As someone who’s been thin most of his life, I’ve never felt the need to monitor my caloric consumption. But go to any fitness club or jogging trail and you’ll see lots of sweating bodies intently eyeing pedometers to see how many steps they’ve taken and how many calories they’re burning. Now, a group of Georgia Tech University students have developed a device they believe could provide a handy, round-the-clock solution to those obsessed with monitoring their calories.
Called HappyHR, the small, rectangular shaped instrument looks like an MP3 player rather than a fitness monitor. But once strapped around the wrist or ankle, the instrument gets busy monitoring the person’s physical activity and caloric consumption, even while he or she is asleep. The data it collects on heart rate and exercise is transferred via Bluetooth to a PC, where statistics can be analyzed through Web-based software.

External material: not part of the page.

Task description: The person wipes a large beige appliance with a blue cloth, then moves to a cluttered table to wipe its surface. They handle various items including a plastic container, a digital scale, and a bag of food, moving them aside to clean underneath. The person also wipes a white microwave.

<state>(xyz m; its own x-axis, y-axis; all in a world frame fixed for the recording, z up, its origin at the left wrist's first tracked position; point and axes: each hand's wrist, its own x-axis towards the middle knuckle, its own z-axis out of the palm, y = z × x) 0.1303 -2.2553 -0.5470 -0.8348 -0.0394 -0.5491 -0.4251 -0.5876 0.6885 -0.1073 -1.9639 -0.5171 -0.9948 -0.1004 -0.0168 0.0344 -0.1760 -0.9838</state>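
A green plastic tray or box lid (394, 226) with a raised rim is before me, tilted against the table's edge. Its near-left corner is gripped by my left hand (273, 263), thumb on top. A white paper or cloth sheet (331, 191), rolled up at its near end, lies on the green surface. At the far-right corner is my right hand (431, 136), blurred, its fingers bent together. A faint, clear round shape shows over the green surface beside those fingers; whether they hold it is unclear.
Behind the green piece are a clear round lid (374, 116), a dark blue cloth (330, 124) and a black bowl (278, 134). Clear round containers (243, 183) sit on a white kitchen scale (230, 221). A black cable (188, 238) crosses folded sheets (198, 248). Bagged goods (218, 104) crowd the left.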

HappyHR is the brainchild of Garrett Langley, a 21 year-old senior at Georgia Tech’s School of Electrical Engineering and Computer Science. An avid runner, Langley began developing the device as part of a senior design project, partially out of frustration with current tools used to quantify fitness results. He envisioned the device as providing a fitness monitor more capable than a simple $30 pedometer but far less costly than a $400 health monitor. The project soon became a group effort among several fellow engineering students and received mentoring support from Steve Chaddick, a Georgia Tech alumnus and chairman of the School of Electrical and Computer Engineering advisory board.
Although HappyHR focuses on counting calories, Langley believes the device could also be adapted for other health applications, such as respiratory and glucose monitoring. If HappyHR becomes commercially available, the device could sell for around $100.
A commercially available personal fitness monitor for $100 could find appeal beyond fitness freaks, to include the elderly or people with health issues wishing to monitor calories, heart rate, and other factors.